Part of the malaise behind these two appointments can, perhaps, be traced to a broader vacuum within South Africa’s media. The pressure is on to sell papers and make money, but the wider parameters and longer-term constraints on this are much more ambiguous.

Everyone of course has an opinion on ”the role of the media”. But within the media today, there is too little clarity, and even less consensus, about what this role should properly be.

Ten years of democracy have caused confusion in the ranks.

Early on, the new democratic government put a serious question to post-apartheid journalists: ”Your institution was complacent about a racist society; how come then that you only wake up to a strong watchdog role when the good guys get into office?”

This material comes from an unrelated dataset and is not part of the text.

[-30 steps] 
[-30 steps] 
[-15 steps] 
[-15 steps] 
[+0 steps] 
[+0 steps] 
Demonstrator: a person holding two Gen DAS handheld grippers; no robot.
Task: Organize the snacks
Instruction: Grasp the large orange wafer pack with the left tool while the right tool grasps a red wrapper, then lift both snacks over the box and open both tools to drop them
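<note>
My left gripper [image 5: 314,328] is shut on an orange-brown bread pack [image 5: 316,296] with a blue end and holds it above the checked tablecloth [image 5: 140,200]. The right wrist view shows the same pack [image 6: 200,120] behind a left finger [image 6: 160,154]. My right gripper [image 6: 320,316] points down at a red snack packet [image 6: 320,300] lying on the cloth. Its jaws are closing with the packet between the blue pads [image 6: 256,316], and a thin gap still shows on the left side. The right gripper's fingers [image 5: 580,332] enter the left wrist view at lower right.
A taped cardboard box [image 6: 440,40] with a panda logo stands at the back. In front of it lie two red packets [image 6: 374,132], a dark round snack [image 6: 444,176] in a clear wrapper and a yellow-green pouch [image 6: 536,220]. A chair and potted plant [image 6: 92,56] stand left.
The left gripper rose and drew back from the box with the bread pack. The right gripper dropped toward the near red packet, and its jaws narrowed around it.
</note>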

There are at least two answers to this poser. One is to say: ”Yes, we are belated, but better late than never.” The other is to say: ”Yes, we take the point, and we agree to support the national effort to reconstruct South Africa.”

The first path involves a knee-jerk adversarial stance towards authority; the second leads to corporatist-style partnership where independence is tempered.

South African journalism since 1994 has been shifting slowly from the one emphasis to the other. Today, there is a hybrid: an uncertain and erratic combination of critical and celebratory coverage, in which shades of grey are more prevalent than blacks and whites.

This complex universe is in contrast to the stark morality of yore. Pre-1994, some things were clearly right and others clearly wrong. Some journos were spies with no place in the newsroom; others were dilettantes needing relocation to PR.

Today, morality in media, as in the wider society, is much murkier. Standards slide around all over the place.

It may be that if we can sort out the unresolved challenge of adequately redefining the role of South African journalism, the smaller stuff will fall into clearer place.

It may even be that the reappearance of Munusamy and Bristow-Bovey will rekindle fundamental debate about the ethics, identity and aspirations of the media.

If not, however, the unhappy appointments are unlikely to stop. Judge Joos Hefer, after seeing Mona admit to dozens of ethical desecrations, confidently predicted that the former City Press editor will never find work in the media again.

I hope we don’t have to tell his worship: ”Watch this space!”

Guy Berger is head of Journalism and Media Studies at Rhodes University and deputy chair of the South African National Editors Forum (Sanef). He was recently nominated for the World Technology Awards.